9. Bon Iver - Skinny Love
Immerhin konnten wir uns auf demselben Album über den Auftritt eines guten Kanye-Kumpanen freuen: Die dicke Freundschaft zwischen dem Autotune-Folk-Barden Bon Iver und dem Autotune-Rapper Kanye West gehört wohl zu den skurrilsten der Pop-Geschichte. Parallel dazu aber hatten sich Blake und Justin Vernon – so der bürgerliche Name des US-Amerikaners – bereits schon kennen und schätzen gelernt. 2011 debütierte das gemeinsame Stück Fall Creek Boys Choir, dem wenige Jahre später I Need A Forest Fire folgen sollte.
Ähnlich wie Blake zwei Jahre nach ihm landete Vernon 2008 mit der Platte For Emma, Forever Ago einen Überraschungserfolg in der weltweiten Indie-Community und kam bald im Mainstream an. Anders als Blake aber wurde seine Musik darüber zunehmend verschrobener und brach mit den vormals noch recht konventionellen Folk-Strukturen seiner Songs. Dass die beiden sich somit aber stets in der Mitte treffen konnten, das steht fest. Erst recht im Gesangsregister!
10. Frank Ocean - Pilot Jones
Vernon und Blake gehören aller Experimentierfreude zum Trotz eher zu den Freunden der ruhigen Tönen. „Ich bin das Gegenteil von Punk“, sagte Blake gegenüber dem britischen Guardian. „Ich habe eine ganze Generation zum Schweigen gebracht.“ Ein krasses Statement! Ganz unrecht hat der feinfühlige Brite allerdings nicht: Seit er seinen globalen Siegeszug aufnahm, ist es in der Pop-Welt etwas stiller geworden. Davon profitierten wiederum andere, so auch Frank Ocean.
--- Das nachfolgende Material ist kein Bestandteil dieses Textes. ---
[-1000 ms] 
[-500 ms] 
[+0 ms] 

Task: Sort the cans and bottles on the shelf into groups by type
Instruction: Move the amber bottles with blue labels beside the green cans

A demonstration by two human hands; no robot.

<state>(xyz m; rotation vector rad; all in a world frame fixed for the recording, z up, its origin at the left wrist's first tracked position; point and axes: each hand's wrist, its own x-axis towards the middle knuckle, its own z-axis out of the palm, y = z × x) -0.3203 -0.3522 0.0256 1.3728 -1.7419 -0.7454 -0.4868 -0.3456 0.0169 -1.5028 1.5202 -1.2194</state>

Ocean überraschte im Umfeld der rüpeligen Rap-Crew Odd Future mit einem beseelten R’n’B-Entwurf, den er nach Veröffentlichung seines Durchbruchmixtapes Nostalgia, Ultra auf der Platte Channel Orange verfeinern konnte. Die gedämpften Beats und der zarte Falsettgesang auf Stücken wie Pilot Jones legten nahe, dass Ocean das eine oder andere Ohr auf das Schaffen von Blake geworfen hatte. Auf seinem Album Blonde erst allerdings kam zusammen, was zusammen gehörte: Blake unterstützte den US-Amerikaner auf mehreren Songs mit seinen Songwriterqualitäten und, wie sollte es auch anders sein, seiner enigmatischen Stimme.